In a way, it was almost inevitable that I would develop an interest in gentrification and housing. After all, I am a millennial and I grew up in Zone 2/3 of Inner London. I didn’t just watch my neighbourhood change as I grew up, I watched the door to a future my parents’ generation took for granted close before my eyes. 

My parents moved to Forest Hill, South East London in the mid-80s. Even back then my parents couldn’t afford to live in Hackney or Tooting (my mum had been a big Citizen Smith fan). Growing up, South London was the butt of jokes – most of which revolved around it being poorly connected, scary or dull. But by the noughties, my area would start appearing in the aspirational columns about London’s new exciting suburbs. Housing prices rose sharply and continuously. The global housing market crash in 2008 couldn’t stop this runaway train and the last decade has seen my neighbourhood transform. 

I noticed the most rapid changes taking place after 2011, when the London Overground was delivered to the area. I was away at university over this period and as I returned each summer, there were new cafes, estate agents and pizza places to replace the launderettes, sandwich shops and second-hand electronic stores. I remember chatting to the owner of Cafe No 41 on Brockley Rise around this period.
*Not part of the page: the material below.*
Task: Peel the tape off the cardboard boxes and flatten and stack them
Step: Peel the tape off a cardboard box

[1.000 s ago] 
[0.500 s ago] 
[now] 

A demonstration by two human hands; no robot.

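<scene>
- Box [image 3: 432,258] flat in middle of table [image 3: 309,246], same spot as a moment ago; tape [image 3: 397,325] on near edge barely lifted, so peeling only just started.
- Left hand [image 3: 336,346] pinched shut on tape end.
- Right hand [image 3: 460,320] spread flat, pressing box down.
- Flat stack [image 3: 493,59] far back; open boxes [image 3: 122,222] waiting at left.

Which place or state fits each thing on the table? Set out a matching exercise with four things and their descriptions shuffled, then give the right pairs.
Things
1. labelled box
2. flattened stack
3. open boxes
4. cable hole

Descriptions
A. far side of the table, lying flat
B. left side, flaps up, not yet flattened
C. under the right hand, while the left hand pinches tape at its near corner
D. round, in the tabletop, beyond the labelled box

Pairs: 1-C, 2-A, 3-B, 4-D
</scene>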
He had owned Bertie Rooster’s Fried Chicken on the same site and he said he’d noticed the area changing, so he thought he’d better change too. Smart move. 

Local NIMBYs, true to form, opposed the transformative rail connections. I remember my dad, who worked in transport, railing against the local opposition to it. He had been arguing for greater capacity for the Overground, for longer trains, and an additional station between Surrey Quays and Queen’s Road Peckham. As the Overground now sits at bursting point — a victim of its own success — he should’ve been listened to. Ironically, the Overgound has been a huge boon to their property-owning NIMBYs that opposed it.

But while I infamously remain sniffy towards NIMBYism, I do understand it. A rapidly changing neighbourhood can be discombobulating and disconcerting. As a strange teenager, I remember pleading with my friends to go to the array of cornershops in Honor Oak instead of the new Sainsbury’s Local if they were buying drinks and snacks before we had a kickabout in the park. Instinctively, I didn’t like what I saw as the homogenisation of my local mini-high street and I knew that Sainsbury’s would destroy some of those independent shops (it did) that I felt I had a relationship with. My instincts were to, in a way, keep my neighbourhood ‘static’. 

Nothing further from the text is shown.